3D-trajectory of the banking crisis in Ukraine: the devaluation - distrust - de-sovereignization

20.11.2015

Any crisis, whether in the banking and broader financial sector or the social and political sphere, is preceded by a series of bad decisions made by decision makers. What is special about the current crisis? I call it “The effect of the three “D”: the devaluation, distrust and de-sovereignization.

The devaluation is a process in which the national currency loses its own value, which immediately affects the banks and their clients. The current devaluation in Ukraine, in my opinion, is based on two pillars: the wrong actions and wrong monetary decisions of the previous executives of the National Bank of Ukraine and the imbalance of the economy in the current circumstances. After a terrible devaluation-inflation spiral of 2014-2015, level of confidence in the national currency, and, hence, in the National Bank, and in the local banking system is low as never before and it continues to fall. We should also consider the questions of war and peace, which cannot be withstood by the banks.

Banks cannot seriously impact the paying capacity of customers. The crisis of non-payments and is hanging as Damocles’ sword not just over the process of crediting and deposit funding under chronic outflow of deposits, but after the collapse of liquidity gradually paralyzing the calculation and payment function of banks, leading to destructive distrust. This is not even the domain of the National Bank, but of external geopolitical forces – the creditors and donors of Ukraine, in particular, the International Monetary Fund and foreign donors who have already done much to prevent our sovereign default in 2015.

After the completion of the historic “debt operation” in 2016, it is necessary to take a series of “super governmental” solutions to launch a real “Marshall Plan” and not torture Ukraine with shifts of tranches and new little achievable “beacons”. In my opinion, combating corruption, the real exchange rate stabilization, the fight against inflation and structural reforms are unrealistic without external funding of cash deficiency of the state budget in 2016 and 2017. Hence we observe the third component of the current crisis: de-sovereignization, when our state loses some formal sovereignty and certain opportunities.

Will some external elements of control, which we can all witness today, be useful?

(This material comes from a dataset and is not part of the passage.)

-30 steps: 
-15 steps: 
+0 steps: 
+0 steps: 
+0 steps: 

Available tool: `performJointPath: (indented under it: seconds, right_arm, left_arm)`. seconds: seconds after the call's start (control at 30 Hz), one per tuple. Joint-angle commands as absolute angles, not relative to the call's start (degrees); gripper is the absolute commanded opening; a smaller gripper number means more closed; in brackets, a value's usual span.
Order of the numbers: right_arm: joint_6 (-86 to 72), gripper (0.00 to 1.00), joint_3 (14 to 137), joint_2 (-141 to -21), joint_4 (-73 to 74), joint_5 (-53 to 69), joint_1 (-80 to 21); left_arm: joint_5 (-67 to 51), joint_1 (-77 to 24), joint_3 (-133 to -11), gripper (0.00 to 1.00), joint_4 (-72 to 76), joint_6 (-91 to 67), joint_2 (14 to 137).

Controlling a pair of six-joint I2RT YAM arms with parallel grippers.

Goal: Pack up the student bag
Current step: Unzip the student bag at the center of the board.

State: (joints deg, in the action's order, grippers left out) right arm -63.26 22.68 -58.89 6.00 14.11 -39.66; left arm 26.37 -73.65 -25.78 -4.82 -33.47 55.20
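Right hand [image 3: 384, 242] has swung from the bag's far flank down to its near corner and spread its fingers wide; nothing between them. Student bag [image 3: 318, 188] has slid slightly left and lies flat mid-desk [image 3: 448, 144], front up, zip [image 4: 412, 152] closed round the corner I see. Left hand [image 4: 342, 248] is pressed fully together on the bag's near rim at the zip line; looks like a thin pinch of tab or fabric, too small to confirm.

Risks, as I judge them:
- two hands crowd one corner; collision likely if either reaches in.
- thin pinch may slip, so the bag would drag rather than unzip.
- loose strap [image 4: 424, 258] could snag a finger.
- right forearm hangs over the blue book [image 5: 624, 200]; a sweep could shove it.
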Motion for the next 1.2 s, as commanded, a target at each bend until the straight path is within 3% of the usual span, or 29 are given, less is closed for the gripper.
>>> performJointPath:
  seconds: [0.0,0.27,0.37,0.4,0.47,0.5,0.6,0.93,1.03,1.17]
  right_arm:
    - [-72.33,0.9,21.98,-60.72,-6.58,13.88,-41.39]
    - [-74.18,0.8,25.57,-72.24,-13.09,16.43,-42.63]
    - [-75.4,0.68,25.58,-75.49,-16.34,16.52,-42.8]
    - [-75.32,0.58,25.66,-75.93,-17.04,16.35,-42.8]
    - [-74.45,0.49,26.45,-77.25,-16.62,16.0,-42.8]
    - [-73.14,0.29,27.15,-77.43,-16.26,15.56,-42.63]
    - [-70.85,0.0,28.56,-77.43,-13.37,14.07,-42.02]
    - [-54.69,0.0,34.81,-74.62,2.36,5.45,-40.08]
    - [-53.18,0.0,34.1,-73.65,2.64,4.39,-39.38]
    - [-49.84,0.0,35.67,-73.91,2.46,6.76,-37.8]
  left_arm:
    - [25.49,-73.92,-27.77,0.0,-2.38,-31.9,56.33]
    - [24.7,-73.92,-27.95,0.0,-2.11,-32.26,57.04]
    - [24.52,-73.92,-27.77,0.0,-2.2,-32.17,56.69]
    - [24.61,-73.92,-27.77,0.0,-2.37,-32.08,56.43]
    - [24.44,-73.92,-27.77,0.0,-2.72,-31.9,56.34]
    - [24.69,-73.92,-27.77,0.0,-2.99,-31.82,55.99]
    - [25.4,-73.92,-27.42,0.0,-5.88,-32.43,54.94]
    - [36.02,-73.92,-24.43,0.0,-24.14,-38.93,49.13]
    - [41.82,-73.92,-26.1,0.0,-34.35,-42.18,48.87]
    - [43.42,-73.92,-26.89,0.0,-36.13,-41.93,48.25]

Quite possible. The post-war experience of Japan has clearly demonstrated that demolition of the former management model, including the de-monopolization of the economy, can play sometimes a decisive role.

It is important to understand (and even more importantly, to make correct conclusions) that the current banking crisis in Ukraine has its historical analogues around the world – in Europe, and especially in Latin America.  Most of them, as now in Ukraine, developed gradually – from credit boom to the devaluation shock. Unfortunately, but in Ukraine we have seen a standard set of erroneous actions of the central bank and the government: maintaining a fixed exchange rate, and then sharp devaluation, undermining the basic institution of the banking system – the credibility of the local currency. This process I call “banking distrust” – when the population under any pretext whatsoever, in any currency and in any of bank would not deposit investments, thus supporting the outflow of deposits from the system, fearing the inability to withdraw their funds, even at the time of expiration of the deposit agreements. The important role is played by the new transformed National Bank as a future mega-regulator of all the financial market and Deposit Guarantee Fund as a channel to ensure flow of funds into the real, even if it is now a semi-shadow economy from semi-collapsing banking system through the citizens who have received such compensation. Then it is important to ensure cash flows arising at first in the state-owned banks, and then in the rest, if and when the confidence returns.

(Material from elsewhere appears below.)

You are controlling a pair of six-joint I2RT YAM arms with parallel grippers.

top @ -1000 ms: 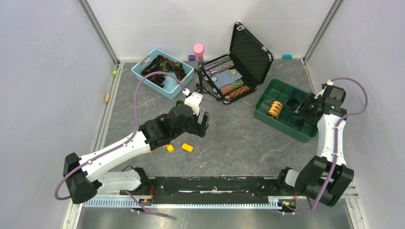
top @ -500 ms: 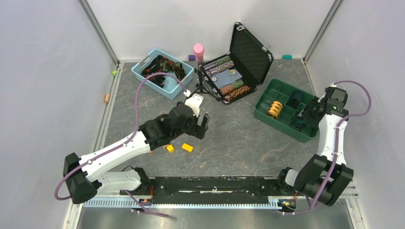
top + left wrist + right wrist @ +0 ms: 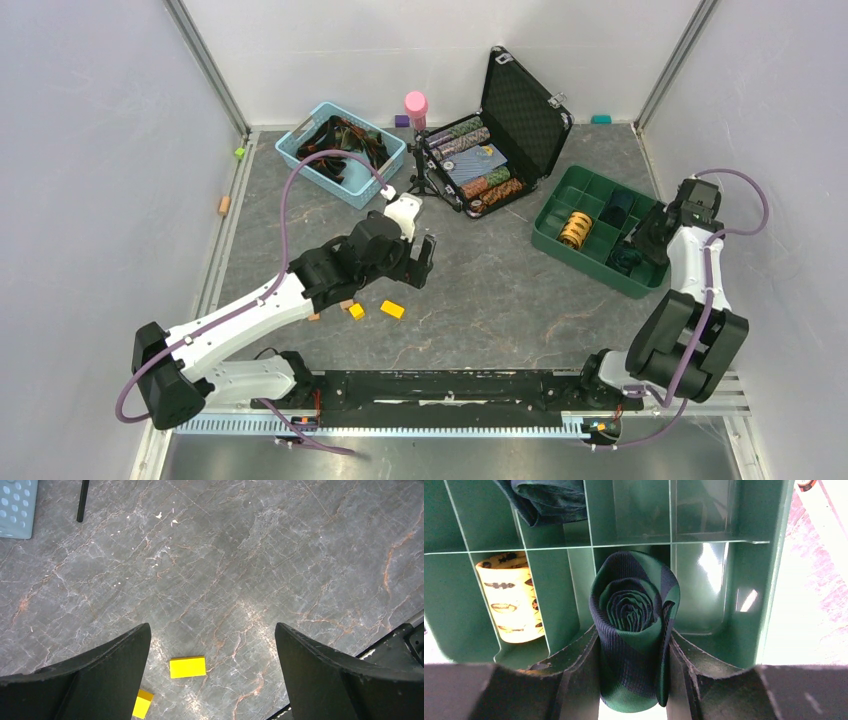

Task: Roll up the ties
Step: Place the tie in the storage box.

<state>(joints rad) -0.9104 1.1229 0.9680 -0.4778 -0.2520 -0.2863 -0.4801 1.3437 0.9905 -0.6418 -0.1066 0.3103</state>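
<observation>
Firstly, rolled tie [image 3: 634,630]: we see a green-and-navy striped roll, its spiral end turned toward the right wrist camera, sitting squarely between the two fingers of the right gripper [image 3: 634,636].
Right gripper opening: partway closed, with both finger pads pressed against the sides of the roll; we read this as a firm hold on the rolled tie.
Roll against the tray: it hangs at the green tray [image 3: 774,580], in line with a compartment just beside the one with the yellow-orange tie [image 3: 511,600]; we cannot tell whether it touches the tray floor.
Yellow-orange tie: rolled up and patterned, and apart from the right gripper.
Dark tie [image 3: 549,500]: bunched in a compartment of the row beyond, well clear of the fingers.
Tray from above: we find it at the right side of the table [image 3: 250,555], the right gripper at its near right end.
Left gripper [image 3: 212,628]: jaws spread as wide as they go, holding nothing and touching nothing, hovering over bare table near the middle.
Yellow blocks [image 3: 187,666]: two small ones on the table, one below the gap between the left fingers, the other by the left finger's edge.
Loose ties [image 3: 340,135]: a dark tangle in the blue basket [image 3: 315,178] at the far left, well apart from both grippers.
</observation>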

The above reasons resulted in certain transformation and launched a process of concentration of banking capital, redistribution of the market, and division of the Ukrainian banking system into 4 large groups:

1)    national champion – the only real savings bank “PryvatBank” and private banks with Ukrainian capital, which cannot really be its real competitors;

2)    foreign non-Russian banks, which did not leave our market in time;

3)    Ukrainian state banks (Oschadbank, which announced the plans to become a bank No.1 in Ukraine, as well as current and purchased banks with state participation (in the new process of nationalization, recapitalization);

4)    Russian state-owned banks in Ukraine (which in spite of a serious outflow of funds from them, do not plan to leave the Ukrainian market).

The rest of the niche, captive, and settlement banks which will remain after the collapse of most of the former middle-financial-industrial groups are unlikely to survive in 2016. The number of banks will decrease, and the survivors will become stronger leaders. However, any crisis tends to end. I suppose that after overcoming the current collapse, the financial system of Ukraine will be even more bank-oriented. The local capital market and insurance intermediaries and private pension funds will not compete with the banks for many more years, and to say more, this is not provided even in the current Reform Program until 2020.

Banks should not focus narrowly only on current struggle for survival, they should now actively adapt to the requirements of high-tech future and offer high-quality banking services to their up-to-date customers, but in the new “digital” wrapper.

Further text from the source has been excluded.